An oral cholera vaccine grown in genetically modified rice has passed its first human trial — and while it’s not the first cholera vaccine, it could be the easiest to distribute in places that need one the most.
The challenge: Cholera is a bacterial disease caused by ingesting contaminated food or water. This can lead to severe diarrhea, vomiting, dehydration, and, if untreated, death.
Every year, up to 4 million people contract cholera and between 21,000 and 143,000 people die from it. Most of these deaths are in impoverished areas with poor sanitation and a lack of clean drinking water.
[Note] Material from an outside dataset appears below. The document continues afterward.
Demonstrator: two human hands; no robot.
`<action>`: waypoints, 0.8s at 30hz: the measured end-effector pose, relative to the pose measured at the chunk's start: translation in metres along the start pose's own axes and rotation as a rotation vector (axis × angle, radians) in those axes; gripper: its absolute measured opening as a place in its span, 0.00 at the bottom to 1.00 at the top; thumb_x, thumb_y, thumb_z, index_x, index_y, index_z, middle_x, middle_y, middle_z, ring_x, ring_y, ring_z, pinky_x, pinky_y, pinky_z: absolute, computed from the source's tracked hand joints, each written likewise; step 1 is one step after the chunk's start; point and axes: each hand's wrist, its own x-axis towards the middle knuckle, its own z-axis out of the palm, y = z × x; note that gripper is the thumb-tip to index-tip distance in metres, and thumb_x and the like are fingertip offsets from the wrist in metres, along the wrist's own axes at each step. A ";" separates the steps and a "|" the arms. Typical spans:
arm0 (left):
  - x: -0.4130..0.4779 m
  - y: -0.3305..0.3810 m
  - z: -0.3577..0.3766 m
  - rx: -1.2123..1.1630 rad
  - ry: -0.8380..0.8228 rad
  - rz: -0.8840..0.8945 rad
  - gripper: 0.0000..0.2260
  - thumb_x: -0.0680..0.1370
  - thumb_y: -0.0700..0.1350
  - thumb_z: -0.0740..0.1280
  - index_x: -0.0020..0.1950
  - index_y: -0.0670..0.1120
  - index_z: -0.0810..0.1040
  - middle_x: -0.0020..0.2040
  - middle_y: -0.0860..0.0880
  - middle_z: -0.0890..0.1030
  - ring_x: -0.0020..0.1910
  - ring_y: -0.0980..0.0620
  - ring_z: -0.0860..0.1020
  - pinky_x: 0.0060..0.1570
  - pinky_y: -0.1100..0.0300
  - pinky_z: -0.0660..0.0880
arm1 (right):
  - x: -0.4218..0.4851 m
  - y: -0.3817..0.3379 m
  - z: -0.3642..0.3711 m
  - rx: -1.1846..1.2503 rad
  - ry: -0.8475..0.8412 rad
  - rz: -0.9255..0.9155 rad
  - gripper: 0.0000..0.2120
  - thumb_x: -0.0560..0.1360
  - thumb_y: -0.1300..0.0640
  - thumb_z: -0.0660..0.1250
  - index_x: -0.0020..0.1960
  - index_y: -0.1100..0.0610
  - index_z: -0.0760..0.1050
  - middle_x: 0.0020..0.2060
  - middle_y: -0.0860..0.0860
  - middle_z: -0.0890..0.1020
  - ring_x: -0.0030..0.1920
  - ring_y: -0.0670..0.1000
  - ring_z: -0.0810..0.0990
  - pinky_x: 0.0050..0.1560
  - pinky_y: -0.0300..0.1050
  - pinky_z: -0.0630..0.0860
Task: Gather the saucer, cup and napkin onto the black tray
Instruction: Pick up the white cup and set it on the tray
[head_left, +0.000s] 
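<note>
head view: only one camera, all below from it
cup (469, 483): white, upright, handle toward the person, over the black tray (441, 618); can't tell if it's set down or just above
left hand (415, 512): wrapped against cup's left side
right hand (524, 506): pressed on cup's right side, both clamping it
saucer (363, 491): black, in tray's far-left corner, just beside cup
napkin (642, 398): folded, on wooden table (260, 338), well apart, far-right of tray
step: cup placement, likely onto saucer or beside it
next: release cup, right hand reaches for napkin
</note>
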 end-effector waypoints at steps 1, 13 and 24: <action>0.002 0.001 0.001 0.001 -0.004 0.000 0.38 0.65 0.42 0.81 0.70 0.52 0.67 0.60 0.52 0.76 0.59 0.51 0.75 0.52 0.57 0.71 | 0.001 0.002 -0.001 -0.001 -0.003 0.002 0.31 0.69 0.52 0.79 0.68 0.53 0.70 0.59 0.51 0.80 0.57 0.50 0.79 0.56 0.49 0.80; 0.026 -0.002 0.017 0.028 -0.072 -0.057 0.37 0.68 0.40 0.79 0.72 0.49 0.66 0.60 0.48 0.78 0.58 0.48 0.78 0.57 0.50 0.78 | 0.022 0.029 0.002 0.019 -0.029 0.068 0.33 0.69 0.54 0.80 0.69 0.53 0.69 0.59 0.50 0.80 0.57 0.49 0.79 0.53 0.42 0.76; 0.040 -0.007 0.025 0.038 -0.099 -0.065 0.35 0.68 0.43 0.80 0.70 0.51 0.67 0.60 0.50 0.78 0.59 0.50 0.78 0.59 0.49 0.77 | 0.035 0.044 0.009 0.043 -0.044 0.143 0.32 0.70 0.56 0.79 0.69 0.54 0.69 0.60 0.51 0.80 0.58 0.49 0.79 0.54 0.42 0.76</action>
There are four oral vaccines to prevent cholera, but they’re all dependent on a temperature-controlled supply chain. That makes the vaccines difficult to distribute in some of the places hit hardest by the disease, where refrigeration units and trucks might not be available.
A new cholera vaccine: More than a decade ago, researchers at the University of Tokyo and Chiba University announced the development of MucoRice-CTB, a cholera vaccine that doesn’t require refrigeration at any stage.
They’ve now published promising results of the first human trial of the vaccine, putting it a step closer to saving lives.
How it works: All of the currently available oral cholera vaccines are inactivated or live-attenuated vaccines, meaning they contain either dead or weakened cholera bacteria.
The new cholera vaccine is a subunit vaccine, which means that it uses just a piece of the bacteria — not the whole thing — to trigger an immune response.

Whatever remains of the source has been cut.